TASK
Exactly the lines from the beginning of the material to the line with "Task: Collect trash" are to be repeated, both ends included.

RAW DATA
——

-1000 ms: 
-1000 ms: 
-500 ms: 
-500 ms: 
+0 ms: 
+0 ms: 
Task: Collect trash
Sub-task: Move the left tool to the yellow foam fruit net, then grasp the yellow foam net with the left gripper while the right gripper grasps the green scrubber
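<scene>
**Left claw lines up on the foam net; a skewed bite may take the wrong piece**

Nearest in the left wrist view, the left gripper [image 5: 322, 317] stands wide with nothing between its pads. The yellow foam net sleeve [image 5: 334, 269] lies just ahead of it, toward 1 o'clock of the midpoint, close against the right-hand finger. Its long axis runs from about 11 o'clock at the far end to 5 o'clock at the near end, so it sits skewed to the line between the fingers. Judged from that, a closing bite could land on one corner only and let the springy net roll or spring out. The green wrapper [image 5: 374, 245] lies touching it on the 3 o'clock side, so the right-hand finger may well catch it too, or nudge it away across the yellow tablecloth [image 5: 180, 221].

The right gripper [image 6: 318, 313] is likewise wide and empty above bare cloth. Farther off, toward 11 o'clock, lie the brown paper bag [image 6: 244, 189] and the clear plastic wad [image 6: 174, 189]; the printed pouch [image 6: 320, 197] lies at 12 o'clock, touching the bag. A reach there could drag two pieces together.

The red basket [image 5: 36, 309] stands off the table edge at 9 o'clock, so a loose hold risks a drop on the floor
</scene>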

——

YOUR SOLUTION
-1000 ms: 
-1000 ms: 
-500 ms: 
-500 ms: 
+0 ms: 
+0 ms: 
Task: Collect trash

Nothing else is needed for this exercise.